Eu estou fazendo mestrado em Bioinformática, querendo ir para fora assim que possível, e o motivo é claro:
A iniciativa privada no Brasil não inova na área farmacêutica, médica ou biotecnológica, simplesmente não vale a pena do ponto de vista financeiro porque os custos com P&D de ponta são altíssimos e a competição extremamente acirrada, corre-se o risco de jogar literalmente bilhões fora porque um laboratório no exterior fez o que você queria fazer de forma mais eficiente e com maior qualidade, então sua patente não vale nada. Some isso ao fato que a maioria dos profissionais qualificados capazes de trabalhar nessas áreas optam por fazer pesquisa em universidade, graças a estabilidade e liberdade oferecida pelo setor público.
O que se faz muito aqui é "reciclar" ideias, transformar remédios com patentes expiradas em biosemelhantes ou genéricos. As vezes até mesmo importar pipelines inteiros e pagar royalties milionários acaba valendo mais a pena, em questão de custo/benefício, do que criar um processo novo do zero.
Se não há investimento em P&D não há necessidade de profissionais extremamente qualificados (I.E. Doutores ou Mestres), então não há empregos para eles na iniciativa privada.
Solução para quem quer trabalhar com P&D: juntar uma galera talentosa e abrir um start-up de biotecnologia como a MI4U em Ribeirão Preto (opção com mais chances de fazer você ficar louco), ou migrar para grandes centros de pesquisa no exterior.
Não tem mistério. A resposta é claríssima: Não há demanda. Não há demanda! Não há!
Qual seria o motivo de alguma empresa contratar um sujeito com doutorado? Simplesmente pelo luxo de ter um doutor? Pagar mais para que, se não há necessidade?
Se você é mais "doutô" que sabe, melhor do que ninguém, como pipetar uma PCR ou, pior ainda, é especialista no telopodito de alguma espécie endêmica, trago piores notícias ainda: você ficará desempregado.
Lembrem-se: o gobierno fomentou uma leva desnecessária de doutores, frutos da utopia genômica de 2000 em diante. E ainda tem um montão por se formar.
Concursos para docente na Universidade Federal das Botas Perdidas que antes recebiam 5 inscrições, estão recebendo 100. Isso mesmo, 100 doutores "especialistas" na mesma área. Para uma vaga. Uma.

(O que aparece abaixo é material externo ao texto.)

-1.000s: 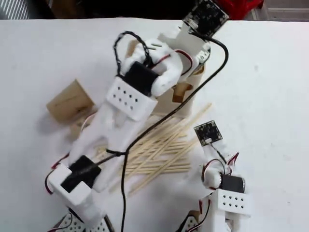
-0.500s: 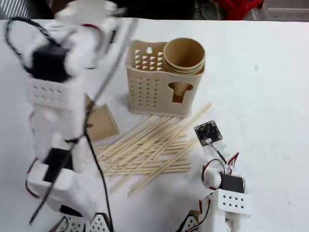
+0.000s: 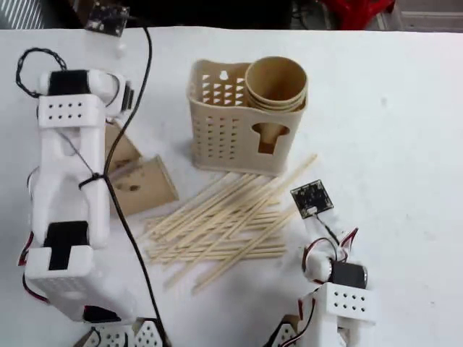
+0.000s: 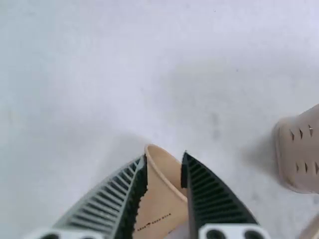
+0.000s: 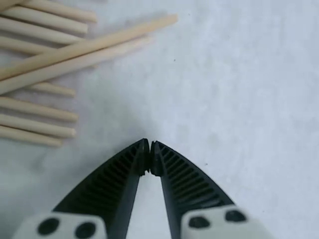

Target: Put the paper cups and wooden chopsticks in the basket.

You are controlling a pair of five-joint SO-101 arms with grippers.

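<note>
The beige perforated basket (image 3: 224, 137) stands upright with stacked paper cups (image 3: 276, 81) in its right half. Two more paper cups lie on their sides to its left, one (image 3: 148, 184) in plain sight and one (image 3: 120, 148) partly under my left arm (image 3: 69, 166). In the left wrist view my left gripper (image 4: 164, 160) is open, its fingers either side of a lying cup (image 4: 159, 201). Wooden chopsticks (image 3: 224, 224) lie in a loose pile in front of the basket. My right gripper (image 5: 150, 145) is shut and empty over bare table beside the chopstick ends (image 5: 75, 50).
The white table has free room to the right of the basket and at the far left. My right arm (image 3: 340, 285) sits at the front right edge. A black cable (image 3: 137, 87) hangs from the left arm. A corner of the basket (image 4: 299, 149) shows in the left wrist view.
My left arm has swung from over the basket to the left and now stands over the lying cups. The stacked cups in the basket are now uncovered. The right arm has kept still.
</note>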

Muitos apostaram nisso. Confiaram nas promessas dos orientadores que querem, basicamente, inflar seus egos e auto-perpetuar esse sistema ridículo, pseudo-científico de auto-citações.

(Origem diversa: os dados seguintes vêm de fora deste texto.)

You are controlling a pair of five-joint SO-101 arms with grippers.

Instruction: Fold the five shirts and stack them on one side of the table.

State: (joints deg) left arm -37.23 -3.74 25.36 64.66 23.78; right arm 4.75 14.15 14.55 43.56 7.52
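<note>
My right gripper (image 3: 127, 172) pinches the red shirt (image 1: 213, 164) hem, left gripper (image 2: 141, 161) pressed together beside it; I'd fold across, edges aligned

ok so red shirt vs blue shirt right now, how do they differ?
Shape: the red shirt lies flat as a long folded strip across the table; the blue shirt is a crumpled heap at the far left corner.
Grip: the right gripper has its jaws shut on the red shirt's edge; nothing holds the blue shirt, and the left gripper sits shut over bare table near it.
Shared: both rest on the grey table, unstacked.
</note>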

Teve bolsa FAPESP de IC, mestrado, doutorado, pós-doc, jovem pesquisador... E agora? Acabou! Vai reclamar com o governo? Hahahaha. Você e suas habilidades inúteis casam muito bem em morar com a mamãe por um longo tempo.
Convenhamos que um doutor cuja especialidade seja "pipetar PCR" ou algo extremamente específico realmente tem habilidades praticamente inúteis, e jogou o doutorado fora.